Jusqu’alors Édith ne m’avait jamais interrogé sur ma famille, mais ce soir-là, elle me posa une foule de questions auxquelles je répondis de la meilleure grâce du monde. Je me confectionnai même une généalogie des plus huppées et m’apparentai sans vergogne aux plus grandes familles d’Angleterre.

Édith était éblouie.

— Je me suis bien doutée, dit-elle, la première fois que je vous ai vu, que vous deviez appartenir à la haute société… d’ailleurs, quand quelqu’un a de la race, cela se voit tout de suite… et vous, vous avez de la race…

Ce compliment ne me parut pas exagéré… J’ai de la race, en effet, et bien des gens se sont laissé prendre à mon grand air de distinction.

Cela prouve que bien que l’on soit issu du peuple, on peut néanmoins avoir de l’allure… Cela donne aussi un sérieux démenti aux affirmations de certains savants qui prétendent que l’aristocratie a sa marque spéciale et qu’un roturier ne peut point prétendre à cette élégance de manières, à cette distinction naturelle que possèdent seuls les gens bien nés.

Quelle erreur !

Mon père était valet de chambre et ma mère fille de taverne en Irlande.

Il est vrai que je suis un enfant de l’amour et l’on sait que ces enfants-là sont toujours bien faits de leur personne.

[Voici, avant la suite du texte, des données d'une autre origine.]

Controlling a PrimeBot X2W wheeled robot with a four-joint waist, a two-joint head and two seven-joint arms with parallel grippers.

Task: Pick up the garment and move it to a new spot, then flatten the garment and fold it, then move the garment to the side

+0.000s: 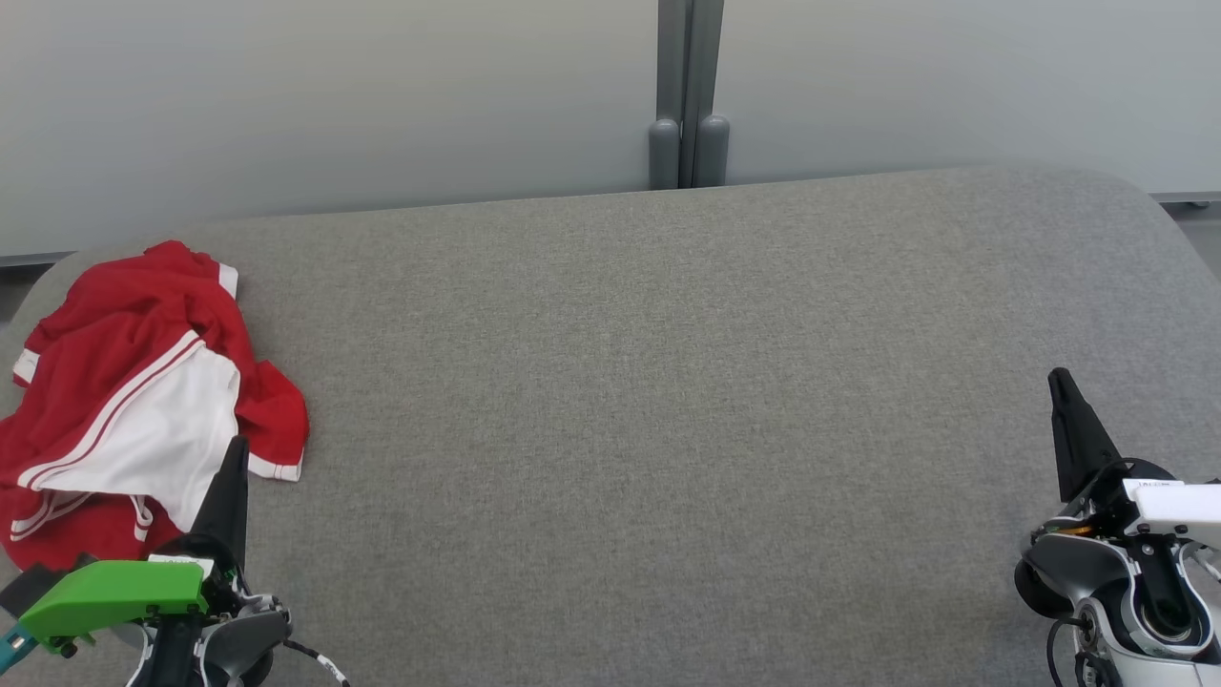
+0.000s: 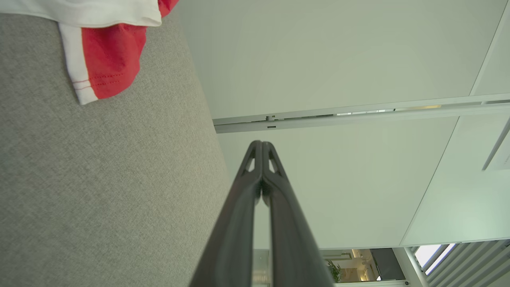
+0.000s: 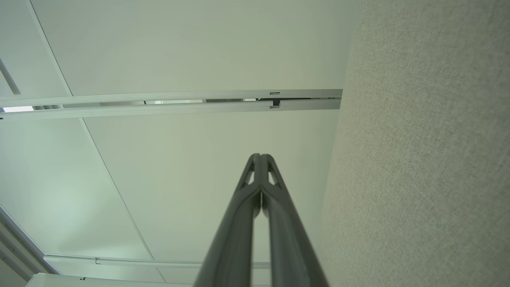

Bref, Édith était subjuguée… c’était tout ce que je désirais. J’étais sûr qu’elle ne se lancerait point, durant mon absence, dans quelque aventure galante… ou que, tout au moins, si elle le faisait, ce serait avec discrétion.

À quelques jours de là, je recevais d’Amsterdam la lettre suivante :

« Mon cher monsieur Edgar,

« Votre oncle est en ce moment dangereusement malade et les médecins qui le soignent se montrent fort inquiets… Il parle souvent de vous et je crois qu’il désirerait vous embrasser. Vous savez comme il vous aime, le cher homme, et combien il souffre de ne plus vous voir. Je n’ose affirmer que votre présence le guérira, mais elle adoucira au moins ses derniers moments, car il se pourrait qu’il n’en eût plus pour bien longtemps, si j’en crois ce que dit le docteur Oldenschnock, qui ne quitte pas son chevet. J’espère, mon cher monsieur Edgar, qu’au reçu de cette lettre, vous vous mettrez immédiatement en route, et que nous aurons le plaisir de vous voir cette semaine.

« Croyez à mon respectueux dévouement.

« Cornélie Fassmosch. »

En lisant cette lettre, je feignis une émotion qui n’échappa point à Édith.

Elle demanda d’un air apitoyé :

— Mauvaises nouvelles de votre oncle ?

— Hélas ! oui et je crains bien…

— Ne vous désolez pas d’avance… Quel âge a-t-il ?

— Soixante-treize ans…

— Ce n’est pas un âge exagéré !

Rien n’était plus comique que cet apitoiement qui n’était pas plus sincère de la part d’Édith que de la mienne, au sujet d’un bonhomme qui n’existait pas.

J’avais une envie folle de rire, mais comme ma maîtresse m’observait toujours, je fis le geste d’écraser une larme au coin de ma paupière.

Il fut convenu que je m’embarquerais le lendemain soir dans le train qui part de Charing-Cross pour Douvres à 9 h. 55. De Douvres, je gagnerais Ostende, et de là Amsterdam.

Édith semblait navrée à l’idée de ce départ précipité, mais, pour la consoler, je lui promis que si la maladie de mon oncle se prolongeait, je la ferais venir en Hollande et la perspective de ce voyage lui rendit toute sa gaieté.